- Work instruction -
Transcribe everything in the listing below exactly, except the pictures.

- Given material -

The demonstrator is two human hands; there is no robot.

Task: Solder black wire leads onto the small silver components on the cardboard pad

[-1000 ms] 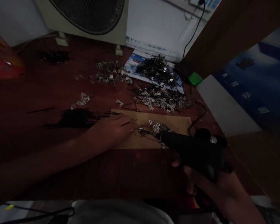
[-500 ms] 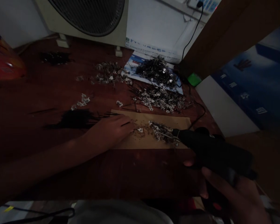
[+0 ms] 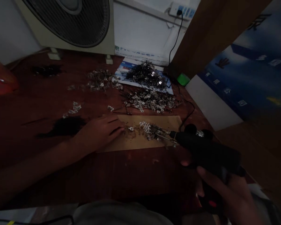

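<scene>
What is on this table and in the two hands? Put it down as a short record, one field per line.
Left hand: at the left end of a brown sheet; small pale piece just past its fingertips, grip unclear
Right hand: gripping a black gun-shaped tool
Tool tip: at a small heap on the sheet; contact unclear
Beyond the sheet: larger pale-and-dark heap
Near left forearm: dark bundle
Back of table: fan-fronted unit
Lighting: dim

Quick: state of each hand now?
Left hand: apparently pinching a thin stem with a small clear piece at its end.
Right hand: closed around a black gun-shaped tool.
</scene>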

- Finished exercise -
The demonstrator is two human hands; there is no robot.

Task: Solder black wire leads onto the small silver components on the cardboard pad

[-1000 ms] 
[-500 ms] 
[+0 ms] 

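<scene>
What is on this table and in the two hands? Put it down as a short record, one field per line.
Left hand: at the left end of a brown sheet; small pale piece just past its fingertips, grip unclear
Right hand: gripping a black gun-shaped tool
Tool tip: at a small heap on the sheet; contact unclear
Beyond the sheet: larger pale-and-dark heap
Near left forearm: dark bundle
Back of table: fan-fronted unit
Lighting: dim

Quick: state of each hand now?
Left hand: apparently pinching a thin stem with a small clear piece at its end.
Right hand: closed around a black gun-shaped tool.
</scene>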

That concludes the exercise.